First, a semiconductor chip shortage was created by the world going into lockdown. Once the worst was over, the work-from-home model was quickly adopted, creating a massive demand for computers. A snowball effect quickly formed, and chip manufacturers couldn't keep up. In addition to creating the semiconductor chip shortage, the virus also had a knock-on effect on manufacturing in general, which created other parts shortages. There wasn't enough time to build a sufficient inventory, so specific manufacturing sectors would always lose out. Then Russia invaded Ukraine, creating more supply challenges due to embargo and air travel restrictions in the region.
These things combined led to a shortage of new cars delivered to dealers.
The average customer recovered much quicker than automakers. Financing was readily available, and governments worldwide wanted to kickstart the economy as soon as possible, not to mention that many people simply bought new cars as retail therapy for going through two years of hell. A new car might seem like a dumb purchase after a solid year of businesses closing down and people losing their jobs, but many locked-down Americans continued to earn without spending anything on gas or family outings, allowing a larger percentage of their salaries to be saved.
In summary, there was demand but not enough supply. There was no inventory. Dealerships used this to their advantage, at first to recoup losses over lockdown periods and later for hitherto unseen greed, and dealer markups became part of the everyday lexicon. To be fair to dealers, markups and haggling have long been a part of the American car-buying experience.

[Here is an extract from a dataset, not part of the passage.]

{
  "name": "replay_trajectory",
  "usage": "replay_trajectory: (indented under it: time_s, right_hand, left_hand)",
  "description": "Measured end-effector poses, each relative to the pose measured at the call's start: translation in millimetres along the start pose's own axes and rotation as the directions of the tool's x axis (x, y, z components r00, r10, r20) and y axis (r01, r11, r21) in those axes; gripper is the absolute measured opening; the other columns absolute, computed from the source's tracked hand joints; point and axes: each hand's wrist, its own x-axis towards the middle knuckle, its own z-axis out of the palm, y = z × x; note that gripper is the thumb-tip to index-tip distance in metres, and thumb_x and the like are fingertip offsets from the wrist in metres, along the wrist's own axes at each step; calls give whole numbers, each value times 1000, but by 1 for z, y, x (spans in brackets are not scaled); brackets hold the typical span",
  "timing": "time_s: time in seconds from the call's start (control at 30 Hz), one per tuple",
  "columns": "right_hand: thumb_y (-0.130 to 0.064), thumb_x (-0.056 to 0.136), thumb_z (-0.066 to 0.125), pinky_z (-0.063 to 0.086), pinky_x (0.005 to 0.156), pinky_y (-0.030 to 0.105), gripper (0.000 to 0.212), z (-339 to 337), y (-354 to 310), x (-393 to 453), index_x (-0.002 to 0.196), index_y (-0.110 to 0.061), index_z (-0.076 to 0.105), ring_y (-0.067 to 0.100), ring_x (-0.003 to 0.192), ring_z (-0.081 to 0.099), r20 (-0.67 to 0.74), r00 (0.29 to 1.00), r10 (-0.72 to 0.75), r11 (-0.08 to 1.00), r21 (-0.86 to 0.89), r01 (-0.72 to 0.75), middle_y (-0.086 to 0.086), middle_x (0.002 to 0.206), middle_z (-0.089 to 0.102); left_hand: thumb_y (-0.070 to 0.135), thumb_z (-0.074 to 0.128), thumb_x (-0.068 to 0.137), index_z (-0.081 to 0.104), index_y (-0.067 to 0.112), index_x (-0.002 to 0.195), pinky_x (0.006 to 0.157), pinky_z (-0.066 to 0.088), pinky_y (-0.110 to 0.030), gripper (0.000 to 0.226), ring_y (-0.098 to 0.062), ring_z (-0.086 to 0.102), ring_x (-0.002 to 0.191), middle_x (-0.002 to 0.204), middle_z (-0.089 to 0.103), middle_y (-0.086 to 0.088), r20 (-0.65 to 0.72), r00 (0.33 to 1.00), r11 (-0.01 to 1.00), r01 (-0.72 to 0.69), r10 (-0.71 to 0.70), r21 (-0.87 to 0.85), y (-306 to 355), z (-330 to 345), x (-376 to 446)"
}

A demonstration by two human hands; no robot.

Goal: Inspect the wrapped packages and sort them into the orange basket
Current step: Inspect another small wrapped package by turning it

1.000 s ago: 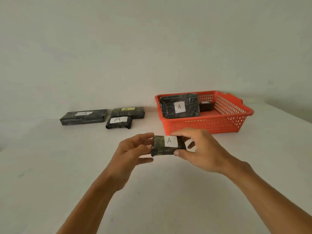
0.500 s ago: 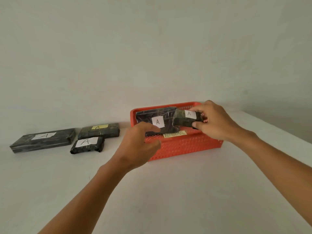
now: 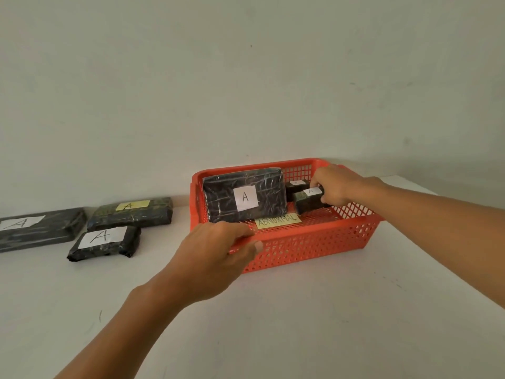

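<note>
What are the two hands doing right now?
Left hand: gripping the basket rim.
Right hand: holding a small package inside the basket.

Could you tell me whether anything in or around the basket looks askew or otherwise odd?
The large package leans tilted against the orange basket wall rather than lying flat. One table package carries a yellow label; the others' are white. Nothing looks spilled or torn.

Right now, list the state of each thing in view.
orange basket: on table, steadied by left hand
small package: held in basket by right hand
large package: leaning inside basket
three packages: lying on table, unsorted
</note>
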Motion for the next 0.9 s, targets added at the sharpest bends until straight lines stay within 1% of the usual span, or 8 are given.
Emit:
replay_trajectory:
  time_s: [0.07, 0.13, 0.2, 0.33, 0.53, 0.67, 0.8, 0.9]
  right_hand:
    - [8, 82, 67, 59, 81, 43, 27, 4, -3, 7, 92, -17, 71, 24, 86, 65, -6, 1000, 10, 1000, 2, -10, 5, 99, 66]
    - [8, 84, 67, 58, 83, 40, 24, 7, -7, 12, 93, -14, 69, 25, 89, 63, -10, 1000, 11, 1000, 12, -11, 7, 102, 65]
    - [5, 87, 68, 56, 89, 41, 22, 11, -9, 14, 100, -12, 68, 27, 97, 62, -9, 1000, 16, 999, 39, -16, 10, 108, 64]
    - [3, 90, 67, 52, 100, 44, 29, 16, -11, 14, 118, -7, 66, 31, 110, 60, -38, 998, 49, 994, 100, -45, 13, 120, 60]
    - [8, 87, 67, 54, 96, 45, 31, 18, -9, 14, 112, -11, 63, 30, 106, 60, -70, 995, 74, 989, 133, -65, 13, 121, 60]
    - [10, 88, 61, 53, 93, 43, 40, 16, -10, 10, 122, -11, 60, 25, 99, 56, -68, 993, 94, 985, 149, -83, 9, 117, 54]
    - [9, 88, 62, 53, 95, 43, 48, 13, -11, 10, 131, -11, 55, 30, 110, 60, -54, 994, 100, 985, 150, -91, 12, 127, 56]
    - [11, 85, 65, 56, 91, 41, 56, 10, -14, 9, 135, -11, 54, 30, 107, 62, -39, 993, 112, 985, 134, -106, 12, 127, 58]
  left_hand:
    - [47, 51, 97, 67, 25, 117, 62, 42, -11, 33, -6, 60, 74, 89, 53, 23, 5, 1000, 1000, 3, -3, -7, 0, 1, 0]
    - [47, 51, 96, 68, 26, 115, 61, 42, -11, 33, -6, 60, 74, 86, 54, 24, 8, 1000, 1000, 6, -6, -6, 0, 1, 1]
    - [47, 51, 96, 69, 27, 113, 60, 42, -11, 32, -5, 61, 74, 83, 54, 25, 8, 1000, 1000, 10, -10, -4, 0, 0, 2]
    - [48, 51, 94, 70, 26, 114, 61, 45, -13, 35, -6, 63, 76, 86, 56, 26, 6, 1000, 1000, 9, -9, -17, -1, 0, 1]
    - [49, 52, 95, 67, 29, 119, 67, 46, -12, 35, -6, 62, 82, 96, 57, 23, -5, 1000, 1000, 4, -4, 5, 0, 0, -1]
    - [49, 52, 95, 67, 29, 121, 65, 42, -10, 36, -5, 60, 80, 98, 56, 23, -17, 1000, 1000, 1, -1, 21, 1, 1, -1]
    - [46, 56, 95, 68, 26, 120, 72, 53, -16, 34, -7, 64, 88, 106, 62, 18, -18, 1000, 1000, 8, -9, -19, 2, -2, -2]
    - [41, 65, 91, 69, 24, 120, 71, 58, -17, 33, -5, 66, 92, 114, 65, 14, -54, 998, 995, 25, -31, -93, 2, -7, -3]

To understand what a new car markup is, we first need to understand the concept of an MSRP and the behavior of car buyers.
MSRP is an acronym for manufacturer-suggested retail price, or sticker price, as it's colloquially known. It's what an automaker thinks is a fair price for whatever vehicle is being sold. The MSRP is not chosen at random. The prices are set to ensure that the dealer and the manufacturer profit from the sale.
The most important letter in the acronym is the "S" for "suggested." The price is not set in concrete. It's worth noting that the idea of a markup on cars is not new. It has just become more prominent as demand has not correlated with falling inventory.
Previously, markups were usually restricted to limited-production vehicles that buyers knew would retain value. Wealthy buyers had no issue paying a $100,000 increase over the MSRP of a 911 R because they knew it would be worth three times as much in a few years.
It's easy to blame dealers for the price of new vehicles these days, but there has to be demand for it to work. Basically, there were plenty of cars purchased for well over MSRP, so buyers have to take some responsibility as well. If buyers refused to pay expensive car rates for something as every day as full-size pickups, this problem would not exist.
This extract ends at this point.